Available data
========================
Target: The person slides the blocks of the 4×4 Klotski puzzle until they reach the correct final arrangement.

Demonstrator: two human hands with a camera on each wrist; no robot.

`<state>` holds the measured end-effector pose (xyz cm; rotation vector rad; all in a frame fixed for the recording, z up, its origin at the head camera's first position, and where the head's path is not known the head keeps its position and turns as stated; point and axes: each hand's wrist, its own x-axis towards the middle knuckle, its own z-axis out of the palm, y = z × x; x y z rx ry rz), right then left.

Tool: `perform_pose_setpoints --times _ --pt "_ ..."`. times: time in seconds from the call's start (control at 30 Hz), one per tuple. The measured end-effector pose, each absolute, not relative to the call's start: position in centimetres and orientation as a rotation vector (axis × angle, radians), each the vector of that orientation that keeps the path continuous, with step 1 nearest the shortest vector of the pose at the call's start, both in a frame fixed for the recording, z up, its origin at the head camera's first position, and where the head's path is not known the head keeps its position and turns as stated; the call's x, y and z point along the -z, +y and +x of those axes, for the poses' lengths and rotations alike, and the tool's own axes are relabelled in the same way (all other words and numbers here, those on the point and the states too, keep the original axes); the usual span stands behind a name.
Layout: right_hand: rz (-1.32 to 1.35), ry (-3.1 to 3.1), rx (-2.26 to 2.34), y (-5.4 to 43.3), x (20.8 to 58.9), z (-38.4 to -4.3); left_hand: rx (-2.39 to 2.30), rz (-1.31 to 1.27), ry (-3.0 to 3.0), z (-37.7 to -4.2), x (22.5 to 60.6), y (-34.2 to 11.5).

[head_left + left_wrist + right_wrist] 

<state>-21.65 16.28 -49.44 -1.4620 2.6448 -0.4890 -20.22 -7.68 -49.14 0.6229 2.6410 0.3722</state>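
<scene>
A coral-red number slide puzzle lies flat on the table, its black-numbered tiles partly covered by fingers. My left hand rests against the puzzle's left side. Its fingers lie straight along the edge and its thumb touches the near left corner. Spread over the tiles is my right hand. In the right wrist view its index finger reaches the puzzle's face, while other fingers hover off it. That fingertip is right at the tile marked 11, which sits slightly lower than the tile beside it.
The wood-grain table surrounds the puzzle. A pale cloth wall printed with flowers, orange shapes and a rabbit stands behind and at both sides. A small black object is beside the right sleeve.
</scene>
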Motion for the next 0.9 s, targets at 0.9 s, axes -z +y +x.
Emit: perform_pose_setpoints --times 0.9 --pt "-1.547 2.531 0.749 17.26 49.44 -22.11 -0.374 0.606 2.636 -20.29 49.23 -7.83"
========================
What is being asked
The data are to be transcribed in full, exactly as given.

Answer area
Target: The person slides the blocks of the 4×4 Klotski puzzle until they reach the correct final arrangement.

Demonstrator: two human hands with a camera on each wrist; no robot.

`<state>` holds the measured end-effector pose (xyz cm; rotation vector rad; all in a frame fixed for the recording, z up, its origin at the head camera's first position, and where the head's path is not known the head keeps its position and turns as stated; point and axes: each hand's wrist, its own x-axis towards the middle knuckle, its own z-axis out of the palm, y = z × x; x y z rx ry rz), right then left.

Tool: `perform_pose_setpoints --times _ --pt "_ ..."`. times: time in seconds from the call's start (control at 30 Hz), one per tuple. The measured end-effector pose, each absolute, not relative to the call's start: position in centimetres and orientation as a rotation vector (axis × angle, radians), each the vector of that orientation that keeps the path continuous, with step 1 nearest the shortest vector of the pose at the call's start, both in a frame fixed for the recording, z up, its origin at the head camera's first position, and where the head's path is not known the head keeps its position and turns as stated; the call's x, y and z point along the -z, +y and +x of those axes, for the poses' lengths and rotations alike, and the tool's own axes are relabelled in the same way (all other words and numbers here, those on the point and the states too, keep the original axes); the usual span stands behind a name.
Layout: right_hand: rz (-1.32 to 1.35), ry (-3.1 to 3.1), rx (-2.26 to 2.34), y (-5.4 to 43.3), x (20.8 to 58.9), z (-38.4 to -4.3); left_hand: rx (-2.39 to 2.30), rz (-1.31 to 1.27), ry (-3.0 to 3.0), z (-37.7 to -4.2), x (22.5 to 60.6), y (-34.2 to 11.5).

[head_left + left_wrist + right_wrist] 

<state>-21.65 16.28 -49.44 -1.4620 2.6448 -0.4890 -20.22 -7.68 -49.14 0.6229 2.6410 0.3722</state>
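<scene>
A coral-red number slide puzzle lies flat on the table, its black-numbered tiles partly covered by fingers. My left hand rests against the puzzle's left side. Its fingers lie straight along the edge and its thumb touches the near left corner. Spread over the tiles is my right hand. In the right wrist view its index finger reaches the puzzle's face, while other fingers hover off it. That fingertip is right at the tile marked 11, which sits slightly lower than the tile beside it.
The wood-grain table surrounds the puzzle. A pale cloth wall printed with flowers, orange shapes and a rabbit stands behind and at both sides. A small black object is beside the right sleeve.
</scene>
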Motion for the next 0.9 s, targets at 0.9 s, axes -z +y +x.
Emit: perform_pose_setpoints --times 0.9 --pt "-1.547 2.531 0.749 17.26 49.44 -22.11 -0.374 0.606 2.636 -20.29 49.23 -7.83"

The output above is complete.